The last time I met Umar Khalid was before February 9, 2016, when we went about postering in and around the Jawaharlal Nehru University campus demanding the immediate release of Professor G.N. Saibaba from jail.

This was mid-January. When we saw off Umar and Anirban at the Vishwavidyalaya metro station, little did we know that in a month’s time, the electronic media in the country, led by a fellow Assamese, would ensure that much of the nation was soon baying for their blood.

As Umar’s implacable voice of dissent against a fundamentalist regime continued unabated, the wait must have grown rather frustrating for the Hindutva lot. It was only a matter of time before an assassination attempt was made.

Progressive forces in the country largely failed Umar Khalid. Close on the heels of the sedition row, chagrined by comments from a section of the Left, I found myself asking, “…tougher questions must be asked of ourselves, of all the people who feel part of the movement. Do we need a Hindi-speaking, high-caste Hindu male from ‘mainland India’ before we come out of our homes to join the march against his victimisation by the state? Is the Left in the country equally all ears to a Muslim activist? To an activist in the same cause but not affiliated to any party? To one speaking about the north-eastern regions of the country? To one speaking about Kashmir and its people? To one speaking about sex workers and their professional and social rights? What if those arrested are many times in number but from Telangana, and do not speak Hindi? What if they are tribals from Chhattisgarh?” (The Citizen)

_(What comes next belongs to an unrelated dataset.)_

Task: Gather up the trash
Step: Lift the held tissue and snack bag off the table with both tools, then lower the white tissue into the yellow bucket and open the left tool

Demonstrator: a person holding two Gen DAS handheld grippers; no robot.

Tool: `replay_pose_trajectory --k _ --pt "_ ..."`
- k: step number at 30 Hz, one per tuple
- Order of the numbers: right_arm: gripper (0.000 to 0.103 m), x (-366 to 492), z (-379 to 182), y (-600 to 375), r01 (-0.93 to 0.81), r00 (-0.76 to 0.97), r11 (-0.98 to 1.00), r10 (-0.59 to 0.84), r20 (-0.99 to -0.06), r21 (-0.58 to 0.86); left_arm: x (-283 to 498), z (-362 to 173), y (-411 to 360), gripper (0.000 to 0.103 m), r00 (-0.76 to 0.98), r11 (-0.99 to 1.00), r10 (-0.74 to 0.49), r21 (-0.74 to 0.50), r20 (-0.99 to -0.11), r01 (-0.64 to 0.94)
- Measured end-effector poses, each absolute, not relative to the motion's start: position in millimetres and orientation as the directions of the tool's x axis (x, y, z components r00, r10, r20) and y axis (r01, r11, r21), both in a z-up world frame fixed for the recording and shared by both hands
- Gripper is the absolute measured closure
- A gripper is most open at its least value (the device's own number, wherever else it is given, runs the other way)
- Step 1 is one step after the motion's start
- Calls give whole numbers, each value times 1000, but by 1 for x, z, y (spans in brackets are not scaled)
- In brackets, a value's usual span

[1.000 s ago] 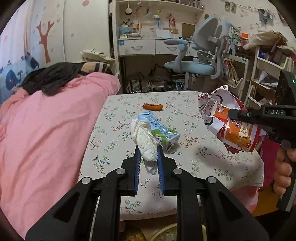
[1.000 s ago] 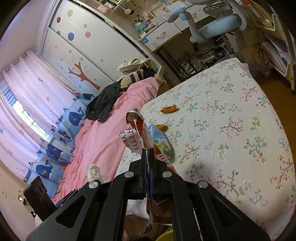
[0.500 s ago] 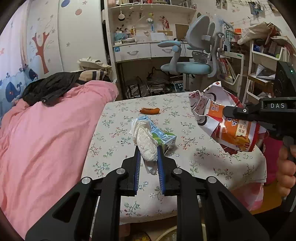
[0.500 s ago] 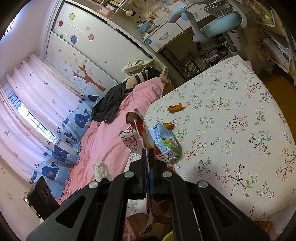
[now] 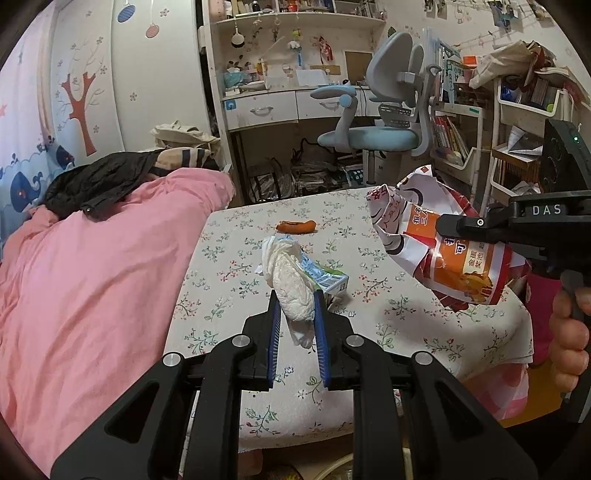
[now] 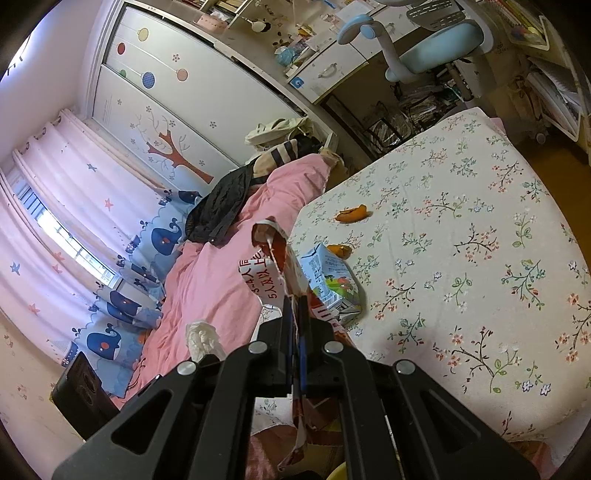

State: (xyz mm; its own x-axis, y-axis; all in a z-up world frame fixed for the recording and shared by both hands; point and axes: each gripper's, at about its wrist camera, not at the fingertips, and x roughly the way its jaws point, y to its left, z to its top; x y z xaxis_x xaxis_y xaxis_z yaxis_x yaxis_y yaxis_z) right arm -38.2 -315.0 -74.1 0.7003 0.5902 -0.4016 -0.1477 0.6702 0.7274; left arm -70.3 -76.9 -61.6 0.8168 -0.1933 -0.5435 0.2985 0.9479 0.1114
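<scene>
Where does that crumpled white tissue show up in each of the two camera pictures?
Left wrist view: the white tissue is at centre, pinched in the left gripper.
Right wrist view: the tissue is at lower left, over the pink bedding.
Shared landmark: the milk carton on the floral tablecloth.

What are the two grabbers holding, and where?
Left gripper pinches a crumpled tissue around its lower middle. Right gripper clamps a torn snack bag by its edge.

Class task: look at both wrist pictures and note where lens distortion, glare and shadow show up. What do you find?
Left wrist view: dark corners, shelves bowed by the fisheye, glare on the snack wrapper, a soft shadow under it on the tablecloth. Right wrist view: window blown out, wardrobe curved, scene tilted.
</scene>
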Motion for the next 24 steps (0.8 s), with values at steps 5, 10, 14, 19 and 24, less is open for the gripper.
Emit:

Even though Kanhaiya Kumar too was hounded and harried, a special kind of hatred was reserved for Umar Khalid throughout. I continue to believe that the reasons for this must be excavated, and not from his burial site. Posthumous affection is only the guilt-purging formula of the woke.

For us the people of Assam available on social media, Umar is a much-scrutinized activist these days, thanks to the hullabaloo around the National Register of Citizens (NRC) being updated in the state after 67 years. The modern political history of the state is a history of identity conflicts. The NRC process is bound to be mired in these debates and state-crafted confusions. It is true that influential individuals and organisations are manufacturing and spreading propaganda and truthless speculations about the process but, well, everyone has a stake and a politics to cater to.

However, there is something that bothers me about the way the Umars were bedevilled by progressives from Assam. While it is extremely important and urgent to call out people on false propaganda and disinformation, we must also recognise that a lot of sincere minds like Umar’s may have been partially misled amid this din. Often, people not from Assam indeed find it difficult to understand the complexity of the state, and are wide of the mark about a lot of things.

This does not mean, however, that all of them are monsters, nor that we will hound and harry them. I was very, very pained to see familiar Hindutva names in my circle leaping in joy and celebrating the split in the anti-Hindutva struggle, and joining in insulting part of the Left.

Illiberality is not a property of the Right alone, and a lack of accommodation and dialogue can only mean that any project of a semi-organised force of dissent against the tyranny will be defeated.

The corrective journey begins at the point where we acknowledge that our collective Islamophobia contributed to yesterday’s assassination attempt on Umar Khalid.